## About this task:
Copy each line in the data below that contains the word "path".

## Dataset section:
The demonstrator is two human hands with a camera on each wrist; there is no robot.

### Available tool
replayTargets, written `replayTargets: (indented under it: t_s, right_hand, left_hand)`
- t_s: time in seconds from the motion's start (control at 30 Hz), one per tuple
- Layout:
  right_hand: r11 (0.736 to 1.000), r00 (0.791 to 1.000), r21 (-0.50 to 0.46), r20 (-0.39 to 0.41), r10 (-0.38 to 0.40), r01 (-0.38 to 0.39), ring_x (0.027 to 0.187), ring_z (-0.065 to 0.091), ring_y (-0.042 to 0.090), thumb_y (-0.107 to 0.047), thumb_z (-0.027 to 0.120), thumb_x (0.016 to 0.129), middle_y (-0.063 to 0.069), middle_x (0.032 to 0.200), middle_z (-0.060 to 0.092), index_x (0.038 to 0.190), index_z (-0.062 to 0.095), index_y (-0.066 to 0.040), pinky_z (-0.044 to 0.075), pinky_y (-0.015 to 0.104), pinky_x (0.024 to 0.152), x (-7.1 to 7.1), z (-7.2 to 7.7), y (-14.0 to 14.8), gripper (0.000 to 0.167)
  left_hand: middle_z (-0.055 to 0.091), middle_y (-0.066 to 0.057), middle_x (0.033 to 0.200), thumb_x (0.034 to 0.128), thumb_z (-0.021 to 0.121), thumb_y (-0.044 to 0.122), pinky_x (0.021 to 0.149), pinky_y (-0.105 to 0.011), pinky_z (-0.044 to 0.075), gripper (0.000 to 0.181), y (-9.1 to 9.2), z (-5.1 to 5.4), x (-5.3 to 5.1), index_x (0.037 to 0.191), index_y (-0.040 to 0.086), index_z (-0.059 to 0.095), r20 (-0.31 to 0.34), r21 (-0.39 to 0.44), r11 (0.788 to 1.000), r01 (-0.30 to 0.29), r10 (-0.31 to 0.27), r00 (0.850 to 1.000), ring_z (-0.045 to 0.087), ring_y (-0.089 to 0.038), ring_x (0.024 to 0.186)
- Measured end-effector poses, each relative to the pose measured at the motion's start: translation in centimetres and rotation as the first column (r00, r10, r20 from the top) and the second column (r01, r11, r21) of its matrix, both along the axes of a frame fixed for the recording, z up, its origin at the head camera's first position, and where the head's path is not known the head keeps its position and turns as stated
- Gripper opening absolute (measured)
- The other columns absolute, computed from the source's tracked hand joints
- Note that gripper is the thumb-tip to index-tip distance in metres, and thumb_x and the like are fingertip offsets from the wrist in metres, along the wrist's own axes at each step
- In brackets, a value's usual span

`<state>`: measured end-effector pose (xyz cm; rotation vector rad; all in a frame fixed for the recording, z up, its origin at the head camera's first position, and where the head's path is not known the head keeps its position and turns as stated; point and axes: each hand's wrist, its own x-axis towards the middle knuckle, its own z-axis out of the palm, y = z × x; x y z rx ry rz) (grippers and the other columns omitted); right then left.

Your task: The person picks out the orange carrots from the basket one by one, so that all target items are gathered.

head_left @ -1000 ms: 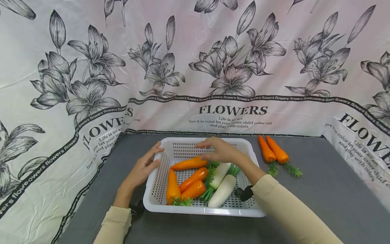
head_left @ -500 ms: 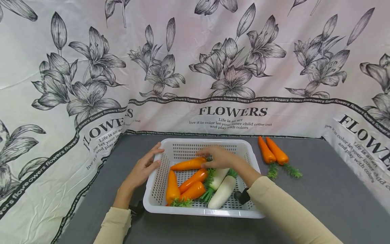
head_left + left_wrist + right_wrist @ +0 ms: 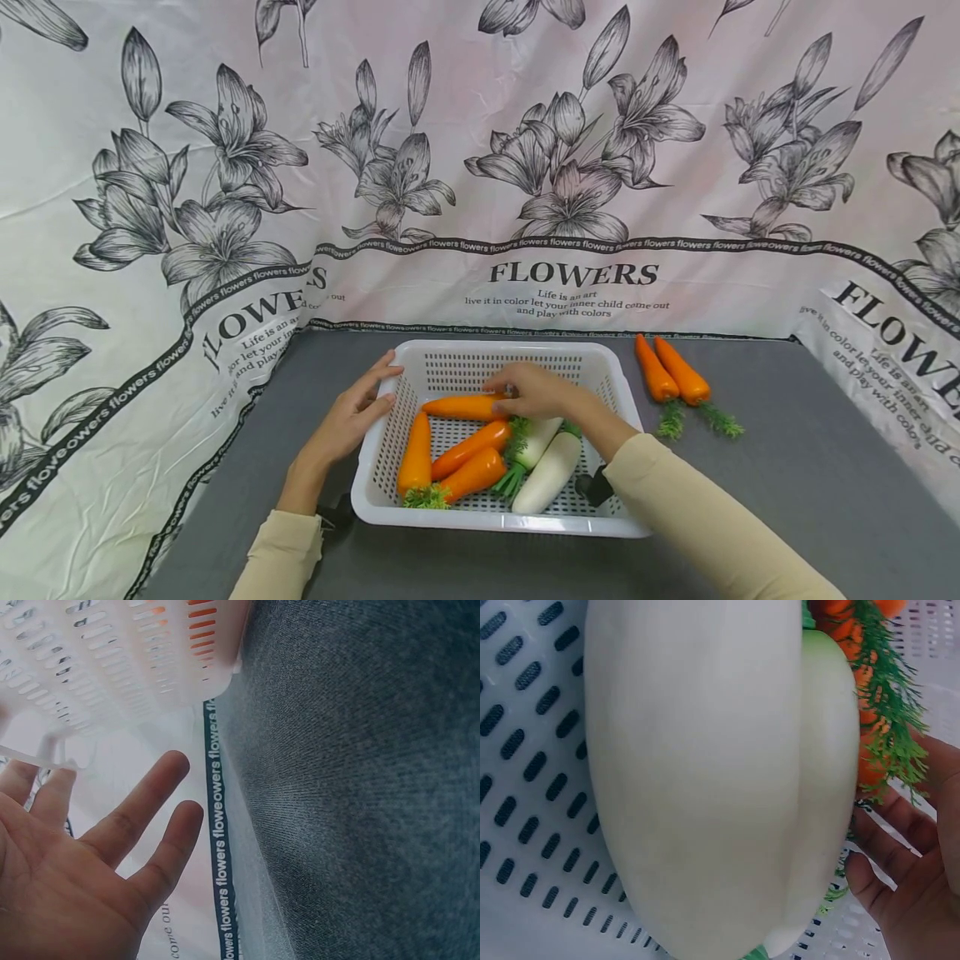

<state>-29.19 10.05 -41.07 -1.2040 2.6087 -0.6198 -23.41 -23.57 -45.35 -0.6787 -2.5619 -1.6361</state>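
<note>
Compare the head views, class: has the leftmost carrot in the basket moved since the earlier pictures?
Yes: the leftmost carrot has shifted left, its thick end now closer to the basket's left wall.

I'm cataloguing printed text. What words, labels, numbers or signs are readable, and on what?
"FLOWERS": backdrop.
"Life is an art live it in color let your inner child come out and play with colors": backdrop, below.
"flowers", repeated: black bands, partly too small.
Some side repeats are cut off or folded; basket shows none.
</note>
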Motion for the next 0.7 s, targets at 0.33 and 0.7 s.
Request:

## Task output:
- Measured end-effector poses, each relative to the pose measured at the motion's start: translation in centimetres and rotation as the first column (r00, r10, r20 from the top) and the second column (r01, r11, r21) of its matrix, both along the axes of a frame fixed for the recording, z up, its origin at the head camera's first position, and where the head's path is not known the head keeps its position and turns as stated
`<state>`: measured end-effector pose (xyz cm; rotation vector rad; all in a frame fixed for the recording, z up, its origin at the head camera's first position, and where the head's path is not known the head keeps its position and turns as stated; point and axes: each hand's wrist, its own x-axis towards the middle knuckle, its own z-axis out of the palm, y = z × x; x y z rx ry rz) (grippers and the other columns omitted); right then left.

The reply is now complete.